We can even be surprisingly grateful when some of life’s smaller nuisances are a thing of the past. Maybe the cluttered closets, the weedy flower beds, the piles of photographs waiting for albums, the mold in the basement, or the sleepless nights of new parenting are history!

Perhaps your puppy is finally housebroken, your daughter is no longer dating That Guy, and your son no longer borrows your car.

Is there anything in your professional work life you are glad is gone? You might be thankful that you no longer have to go for job interviews, that you will never again have to work for that jerk of a boss, that your Client from Hell has been placated, or that you have learned to coexist with a difficult coworker.

Even children have things in their lives that they are delight are over: an angry relationship now settled into a friendship, a difficult school topic such as fractions or penmanship mastered, an anxiety producing test now behind them.

There is an important difference between the things we are thankful for having and those we are thanking for no longer having. Many of the former we have because of luck and grace, not effort on our part.

But the unpleasant things and situations in life rarely just go away on their own; we usually have to work…and often have to work very hard… to lose those extra pounds, pay off those debts, kill the basement mold, or let a resentment go.

On Thanksgiving Day, Americans traditionally celebrate their bounty by consuming a special feast and giving thanks for all the blessings they have.

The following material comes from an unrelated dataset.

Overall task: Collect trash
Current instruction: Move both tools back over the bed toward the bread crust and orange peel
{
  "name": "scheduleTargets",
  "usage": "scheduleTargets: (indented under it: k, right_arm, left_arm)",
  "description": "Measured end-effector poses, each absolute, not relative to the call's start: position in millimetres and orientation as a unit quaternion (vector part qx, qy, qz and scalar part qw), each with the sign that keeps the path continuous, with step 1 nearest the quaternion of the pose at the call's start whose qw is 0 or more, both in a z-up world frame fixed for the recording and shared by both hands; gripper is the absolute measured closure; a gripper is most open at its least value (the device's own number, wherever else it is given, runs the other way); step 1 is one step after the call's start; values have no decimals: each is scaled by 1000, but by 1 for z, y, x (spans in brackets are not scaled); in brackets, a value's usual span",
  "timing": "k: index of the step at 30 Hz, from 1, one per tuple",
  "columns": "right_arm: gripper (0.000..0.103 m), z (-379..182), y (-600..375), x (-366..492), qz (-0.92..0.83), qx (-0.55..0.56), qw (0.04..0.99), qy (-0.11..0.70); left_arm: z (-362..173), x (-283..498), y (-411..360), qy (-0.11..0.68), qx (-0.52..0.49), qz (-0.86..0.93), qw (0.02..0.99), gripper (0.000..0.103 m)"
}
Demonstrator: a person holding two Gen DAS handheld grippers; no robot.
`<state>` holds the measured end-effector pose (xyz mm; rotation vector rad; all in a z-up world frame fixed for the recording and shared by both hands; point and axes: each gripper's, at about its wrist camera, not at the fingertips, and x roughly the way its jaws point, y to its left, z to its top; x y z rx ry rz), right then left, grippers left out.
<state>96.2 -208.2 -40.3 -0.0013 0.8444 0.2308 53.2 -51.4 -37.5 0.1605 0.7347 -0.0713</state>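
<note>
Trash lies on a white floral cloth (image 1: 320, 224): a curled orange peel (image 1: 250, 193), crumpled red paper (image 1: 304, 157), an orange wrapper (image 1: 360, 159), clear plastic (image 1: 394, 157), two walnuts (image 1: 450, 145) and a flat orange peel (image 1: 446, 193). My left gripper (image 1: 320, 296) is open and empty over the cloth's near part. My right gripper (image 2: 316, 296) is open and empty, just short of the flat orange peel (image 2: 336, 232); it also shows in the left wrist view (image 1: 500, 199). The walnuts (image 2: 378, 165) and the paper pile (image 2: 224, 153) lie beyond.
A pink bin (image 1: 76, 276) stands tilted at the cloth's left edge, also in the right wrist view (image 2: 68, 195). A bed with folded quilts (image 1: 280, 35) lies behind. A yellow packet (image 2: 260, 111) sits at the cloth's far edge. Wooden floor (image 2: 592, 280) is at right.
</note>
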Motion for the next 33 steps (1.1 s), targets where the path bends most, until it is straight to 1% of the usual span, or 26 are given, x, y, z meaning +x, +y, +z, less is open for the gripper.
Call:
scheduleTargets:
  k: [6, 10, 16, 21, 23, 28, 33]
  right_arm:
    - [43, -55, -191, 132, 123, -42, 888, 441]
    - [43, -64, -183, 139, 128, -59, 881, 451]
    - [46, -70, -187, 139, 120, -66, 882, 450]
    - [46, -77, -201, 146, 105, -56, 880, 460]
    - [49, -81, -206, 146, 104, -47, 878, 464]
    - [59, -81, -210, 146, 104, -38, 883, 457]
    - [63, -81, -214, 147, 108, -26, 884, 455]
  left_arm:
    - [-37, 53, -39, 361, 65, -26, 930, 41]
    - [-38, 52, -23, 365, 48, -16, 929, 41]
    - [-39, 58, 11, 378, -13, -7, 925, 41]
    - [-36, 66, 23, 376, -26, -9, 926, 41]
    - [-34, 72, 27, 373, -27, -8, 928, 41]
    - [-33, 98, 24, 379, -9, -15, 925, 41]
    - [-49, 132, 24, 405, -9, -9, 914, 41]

But this Thanksgiving Day, create a new tradition of thankfulness in your home. Give each Thanksgiving dinner guest a small piece of paper such as an index card and a pencil or pen. Ask them to write down one thing they are delighted they no longer have.

After dinner, as all gather around a welcoming fire in the fireplace, encourage your family and guests to take turns tossing their cards into the fireplace. Some will want to savor what they no longer have by reading their cards aloud before disposing of them in the fire, but no one has to read aloud before saying a final, joyous farewell to something they are delighted is no longer in their lives!